Directions: In the records below, find the line with "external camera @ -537", then retype it and every following line exactly, stopping after the line with "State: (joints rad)". Leave the pictures out.

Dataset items
::::::::::
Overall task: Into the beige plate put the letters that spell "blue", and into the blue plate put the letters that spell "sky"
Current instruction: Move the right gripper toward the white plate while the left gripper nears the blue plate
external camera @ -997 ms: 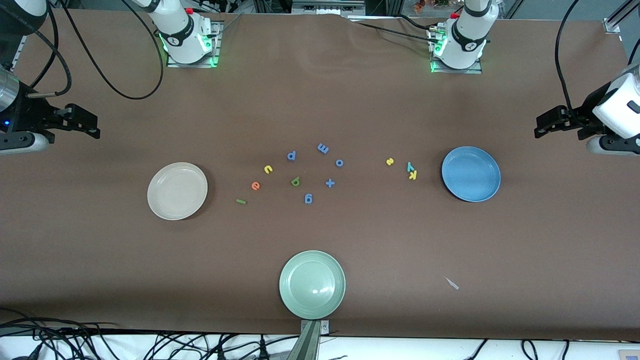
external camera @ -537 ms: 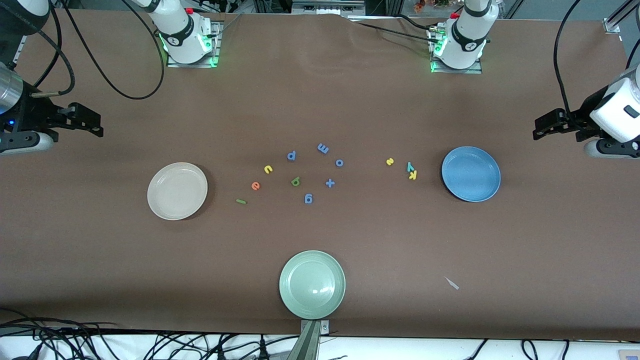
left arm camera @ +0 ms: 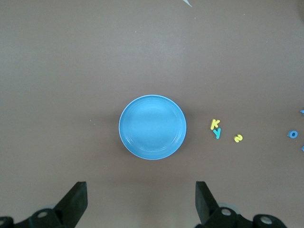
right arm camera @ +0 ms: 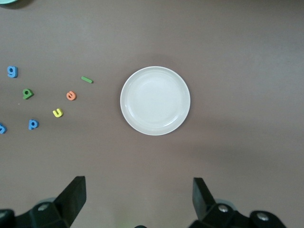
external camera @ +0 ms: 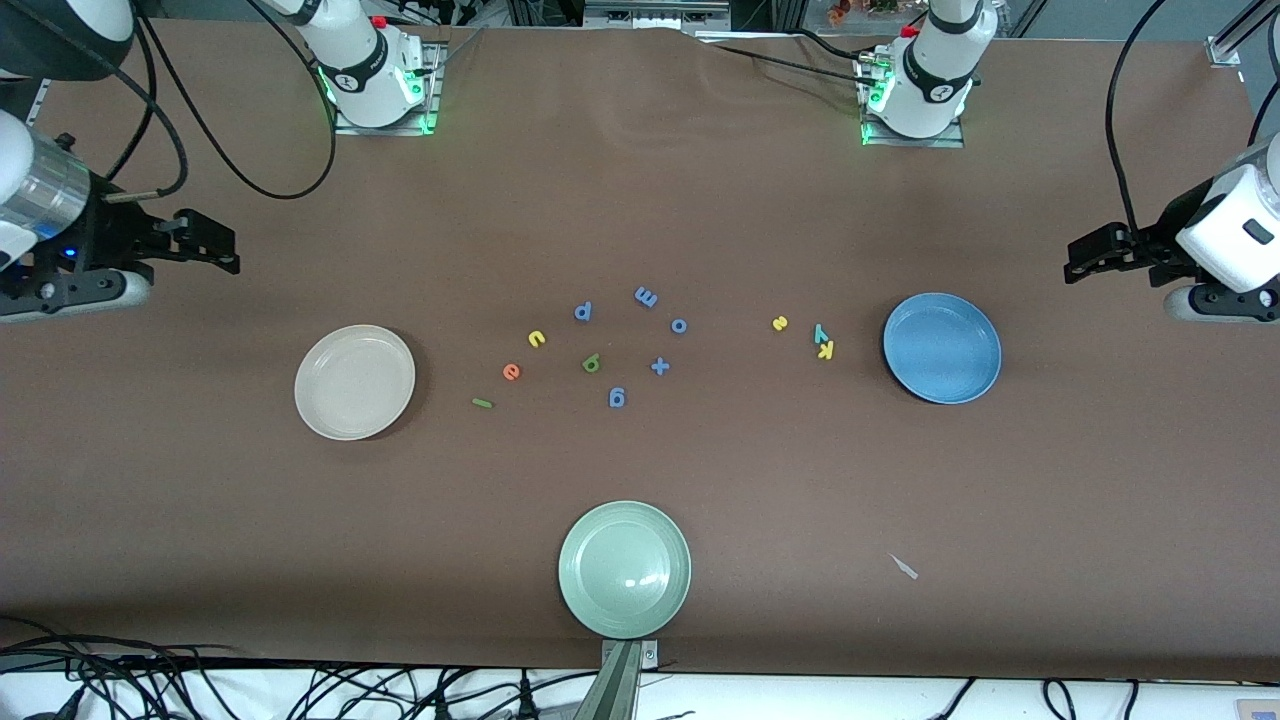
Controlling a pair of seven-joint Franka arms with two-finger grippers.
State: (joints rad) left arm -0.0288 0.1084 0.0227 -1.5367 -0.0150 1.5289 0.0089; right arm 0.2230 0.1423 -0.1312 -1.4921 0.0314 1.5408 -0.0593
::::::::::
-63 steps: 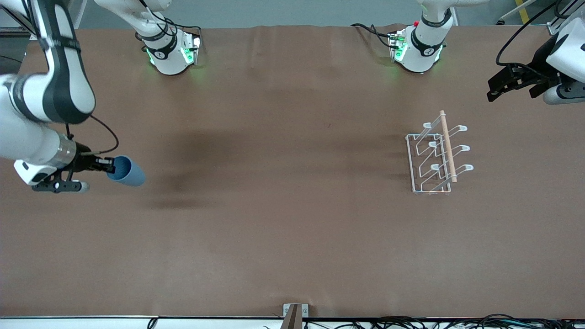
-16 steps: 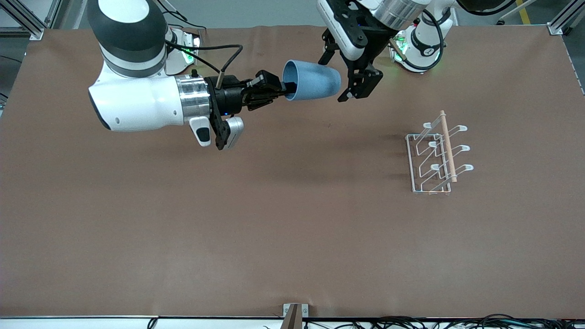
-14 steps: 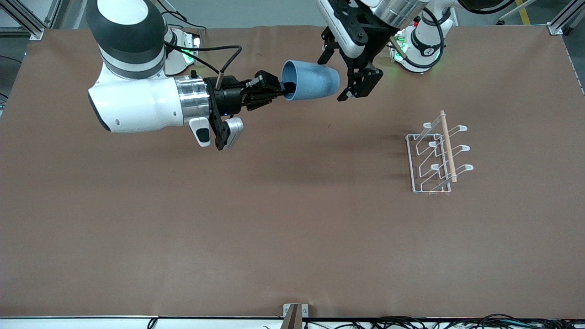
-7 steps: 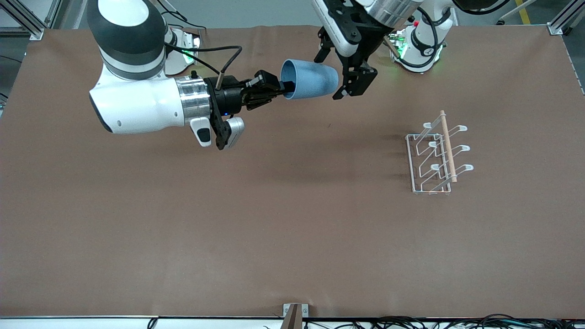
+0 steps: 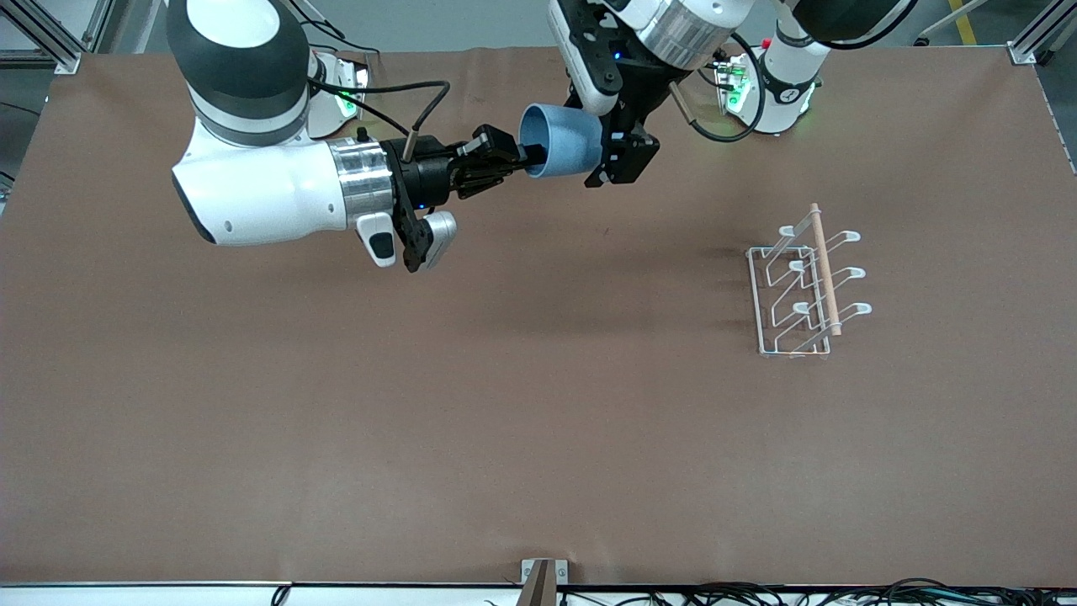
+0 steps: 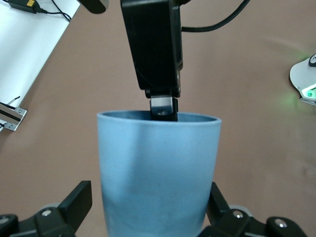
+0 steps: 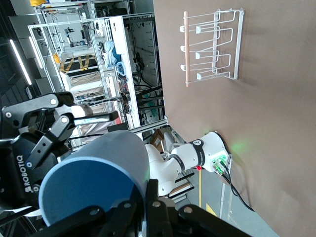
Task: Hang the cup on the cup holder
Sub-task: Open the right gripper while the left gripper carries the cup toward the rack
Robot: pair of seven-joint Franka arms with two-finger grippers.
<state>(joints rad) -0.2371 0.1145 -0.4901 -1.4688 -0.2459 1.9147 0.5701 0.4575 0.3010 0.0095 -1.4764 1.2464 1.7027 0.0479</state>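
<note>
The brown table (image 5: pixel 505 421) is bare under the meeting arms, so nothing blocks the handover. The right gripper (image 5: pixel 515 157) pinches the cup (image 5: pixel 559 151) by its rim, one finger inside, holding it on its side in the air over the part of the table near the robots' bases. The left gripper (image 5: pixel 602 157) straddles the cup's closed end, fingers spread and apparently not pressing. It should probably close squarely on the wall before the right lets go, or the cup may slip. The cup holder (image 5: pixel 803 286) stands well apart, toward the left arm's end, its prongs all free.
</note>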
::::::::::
Response area:
external camera @ -537 ms: 
left arm camera @ +0 ms: 
right arm camera @ +0 ms: 
external camera @ +0 ms: 
Controlling a pair of seven-joint Franka arms with two-finger grippers.
State: (joints rad) left arm -0.0288 0.1084 0.0227 -1.5367 -0.0150 1.5289 0.0089; right arm 0.2230 0.1423 -0.1312 -1.4921 0.0314 1.5408 -0.0593

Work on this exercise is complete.